Like a Fish Needs a Bicycle: For Some People, Intimacy Is Toxic

It is practically an article of faith among psychotherapists that an intimate human relationship is good for you. None other than Freud himself once famously said that health requires success in work and in love.

I’m not so sure. It seems that for some people, love and intimacy might not just be undesirable but downright toxic.

Not long ago, a man consulted me about his 35-year-old son, who had made a suicide attempt.

“I was shocked, because he never seemed depressed or unhappy in his life,” the man said of his son. “He always preferred his own company, so we were relieved when he started to date.”

He went on to tell me that he and his wife had strongly encouraged their son to become engaged to a woman he was dating. “She was perfect for him,” he recalled. “Warm, intelligent and affectionate.”

Everything seemed to be going well until, one day, the father got a call from his son’s girlfriend. She had not heard from the son for several days, so she went to his apartment and found him semiconscious in a pool of blood. He had taken an overdose of sleeping pills and slit his wrists.

After a brief hospitalization, where he was treated for depression with medication, he returned home and broke off the relationship. Soon after, he moved to Europe to work but remained in frequent e-mail contact with his family. His messages were always pleasant, though businesslike, full of the day-to-day details of his life. The only thing missing, his father recalled, was any sense of feeling.

I got a taste of this void firsthand when his son came home for a family visit during the holidays.
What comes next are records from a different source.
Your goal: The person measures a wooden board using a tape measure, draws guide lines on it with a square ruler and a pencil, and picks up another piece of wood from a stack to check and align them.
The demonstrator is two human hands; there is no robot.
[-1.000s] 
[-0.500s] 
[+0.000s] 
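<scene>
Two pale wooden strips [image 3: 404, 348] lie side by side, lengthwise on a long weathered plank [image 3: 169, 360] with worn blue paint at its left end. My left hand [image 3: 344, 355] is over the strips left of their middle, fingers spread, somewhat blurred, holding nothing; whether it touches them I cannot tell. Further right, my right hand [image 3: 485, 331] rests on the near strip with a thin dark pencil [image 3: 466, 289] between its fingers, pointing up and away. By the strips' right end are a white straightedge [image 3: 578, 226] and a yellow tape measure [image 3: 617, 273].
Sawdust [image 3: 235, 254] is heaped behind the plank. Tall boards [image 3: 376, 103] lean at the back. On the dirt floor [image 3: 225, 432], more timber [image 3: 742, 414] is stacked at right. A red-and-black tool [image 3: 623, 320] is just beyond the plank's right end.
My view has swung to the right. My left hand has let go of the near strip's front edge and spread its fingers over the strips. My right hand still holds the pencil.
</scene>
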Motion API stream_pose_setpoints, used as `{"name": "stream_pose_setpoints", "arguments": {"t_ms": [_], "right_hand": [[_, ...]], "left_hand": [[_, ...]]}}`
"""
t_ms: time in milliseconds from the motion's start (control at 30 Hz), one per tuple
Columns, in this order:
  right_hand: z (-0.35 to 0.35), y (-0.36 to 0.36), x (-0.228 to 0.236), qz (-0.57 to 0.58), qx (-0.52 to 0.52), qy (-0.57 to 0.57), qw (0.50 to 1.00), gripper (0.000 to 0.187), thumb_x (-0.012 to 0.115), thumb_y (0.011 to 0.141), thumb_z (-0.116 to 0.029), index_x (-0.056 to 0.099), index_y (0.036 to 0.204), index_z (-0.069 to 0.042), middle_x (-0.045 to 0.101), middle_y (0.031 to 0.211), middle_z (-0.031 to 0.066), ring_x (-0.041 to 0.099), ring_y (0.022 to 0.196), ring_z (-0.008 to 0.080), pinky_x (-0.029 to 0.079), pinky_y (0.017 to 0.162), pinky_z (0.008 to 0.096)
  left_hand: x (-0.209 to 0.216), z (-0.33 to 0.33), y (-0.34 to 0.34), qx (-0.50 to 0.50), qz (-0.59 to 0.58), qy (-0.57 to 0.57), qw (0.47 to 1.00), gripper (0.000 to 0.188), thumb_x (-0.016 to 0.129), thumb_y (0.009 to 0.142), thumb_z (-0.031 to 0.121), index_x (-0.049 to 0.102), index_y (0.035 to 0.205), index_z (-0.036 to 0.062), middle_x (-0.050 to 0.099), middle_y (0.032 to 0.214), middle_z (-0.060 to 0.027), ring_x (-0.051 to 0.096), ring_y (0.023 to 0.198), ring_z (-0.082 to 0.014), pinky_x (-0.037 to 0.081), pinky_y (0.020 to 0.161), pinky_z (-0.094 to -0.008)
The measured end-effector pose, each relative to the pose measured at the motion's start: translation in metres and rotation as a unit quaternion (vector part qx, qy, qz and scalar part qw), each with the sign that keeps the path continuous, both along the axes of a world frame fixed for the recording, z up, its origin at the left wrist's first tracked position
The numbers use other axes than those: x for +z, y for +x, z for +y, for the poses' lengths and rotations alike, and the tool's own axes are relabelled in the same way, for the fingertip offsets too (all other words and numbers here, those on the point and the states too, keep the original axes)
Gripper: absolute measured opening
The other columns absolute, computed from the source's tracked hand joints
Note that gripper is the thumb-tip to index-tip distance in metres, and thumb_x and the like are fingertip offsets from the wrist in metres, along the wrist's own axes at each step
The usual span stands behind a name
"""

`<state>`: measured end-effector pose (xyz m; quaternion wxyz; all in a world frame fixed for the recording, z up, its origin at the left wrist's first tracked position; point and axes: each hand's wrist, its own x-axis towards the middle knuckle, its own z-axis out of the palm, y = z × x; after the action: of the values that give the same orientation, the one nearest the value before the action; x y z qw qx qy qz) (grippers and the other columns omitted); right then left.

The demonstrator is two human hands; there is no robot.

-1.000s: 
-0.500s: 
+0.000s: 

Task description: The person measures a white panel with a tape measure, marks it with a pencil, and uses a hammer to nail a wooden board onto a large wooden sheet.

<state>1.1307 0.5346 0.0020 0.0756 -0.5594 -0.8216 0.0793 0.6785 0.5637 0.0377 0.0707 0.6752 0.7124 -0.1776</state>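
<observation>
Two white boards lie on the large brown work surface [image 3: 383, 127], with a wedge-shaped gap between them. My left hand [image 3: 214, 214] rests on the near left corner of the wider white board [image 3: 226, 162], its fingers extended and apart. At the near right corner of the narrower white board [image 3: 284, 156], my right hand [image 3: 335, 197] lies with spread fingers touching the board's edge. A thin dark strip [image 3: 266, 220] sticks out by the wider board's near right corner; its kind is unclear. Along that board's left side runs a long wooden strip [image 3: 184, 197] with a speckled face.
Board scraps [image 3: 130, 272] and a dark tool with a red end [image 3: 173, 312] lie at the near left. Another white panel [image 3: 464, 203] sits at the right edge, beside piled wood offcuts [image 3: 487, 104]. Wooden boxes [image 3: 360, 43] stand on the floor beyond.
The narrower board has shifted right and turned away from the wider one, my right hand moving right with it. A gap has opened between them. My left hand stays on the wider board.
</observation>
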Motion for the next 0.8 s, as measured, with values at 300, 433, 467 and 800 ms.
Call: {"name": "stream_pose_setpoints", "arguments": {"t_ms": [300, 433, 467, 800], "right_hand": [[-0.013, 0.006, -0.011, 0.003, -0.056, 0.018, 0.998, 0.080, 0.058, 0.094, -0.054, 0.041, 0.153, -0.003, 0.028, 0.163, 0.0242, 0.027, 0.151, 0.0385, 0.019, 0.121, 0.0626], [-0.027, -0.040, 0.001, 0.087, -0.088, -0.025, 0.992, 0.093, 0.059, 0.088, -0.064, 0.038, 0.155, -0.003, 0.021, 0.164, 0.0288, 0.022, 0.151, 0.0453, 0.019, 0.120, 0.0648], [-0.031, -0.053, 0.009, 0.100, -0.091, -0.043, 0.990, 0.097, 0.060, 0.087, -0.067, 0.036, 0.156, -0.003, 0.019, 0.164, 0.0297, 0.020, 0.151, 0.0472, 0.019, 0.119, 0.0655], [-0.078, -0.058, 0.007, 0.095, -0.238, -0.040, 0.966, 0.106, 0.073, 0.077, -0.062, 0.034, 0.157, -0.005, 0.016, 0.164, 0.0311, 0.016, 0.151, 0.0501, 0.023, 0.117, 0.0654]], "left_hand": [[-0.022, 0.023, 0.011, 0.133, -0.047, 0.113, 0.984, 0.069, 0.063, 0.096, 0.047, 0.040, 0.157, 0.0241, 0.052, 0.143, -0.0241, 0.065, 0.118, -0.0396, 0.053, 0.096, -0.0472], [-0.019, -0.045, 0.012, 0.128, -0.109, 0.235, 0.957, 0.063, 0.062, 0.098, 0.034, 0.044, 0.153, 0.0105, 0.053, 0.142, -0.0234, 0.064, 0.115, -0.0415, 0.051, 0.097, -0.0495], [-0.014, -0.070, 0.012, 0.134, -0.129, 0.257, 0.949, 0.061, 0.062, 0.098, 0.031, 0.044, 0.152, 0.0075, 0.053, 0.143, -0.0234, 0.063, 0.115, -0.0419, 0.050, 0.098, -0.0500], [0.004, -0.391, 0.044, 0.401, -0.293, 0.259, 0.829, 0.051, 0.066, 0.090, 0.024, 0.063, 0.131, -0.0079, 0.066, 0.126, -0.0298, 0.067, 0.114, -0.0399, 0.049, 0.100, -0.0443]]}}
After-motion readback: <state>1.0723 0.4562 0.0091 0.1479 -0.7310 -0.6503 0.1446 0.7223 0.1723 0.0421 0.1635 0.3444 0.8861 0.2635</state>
Sitting in my office, he made little direct eye contact but was pleasant and clearly very intelligent. He had lots of interests: computers, politics and biking. But after an hour of speaking with him, I suddenly realized that he had not mentioned a single personal relationship in his life.

“Who is important to you in your life?” I asked.

“Well, I have my family here in the States and some friends from work,” he said.

“Do you ever feel lonely?”

“Why would I?” he replied.

And then I suddenly understood. He wasn’t depressed or unhappy at all. He enjoyed his work as a software engineer immensely, and he was obviously successful at it. It was just that human relationships were not that important to him; in fact, he found them stressful.

Just before he made his suicide attempt, he remembered, he had been feeling very uncomfortable with his girlfriend and the pressure from his parents. “I wanted everyone to go away,” he recalled.

Typical of schizoid patients, this man had a lifelong pattern of detachment from people, few friends and limited emotional expressiveness. His well-meaning parents always encouraged him to make friends and, later on, to date, even though he was basically uninterested in social activities.

“We thought he was just shy but had lots of feeling inside,”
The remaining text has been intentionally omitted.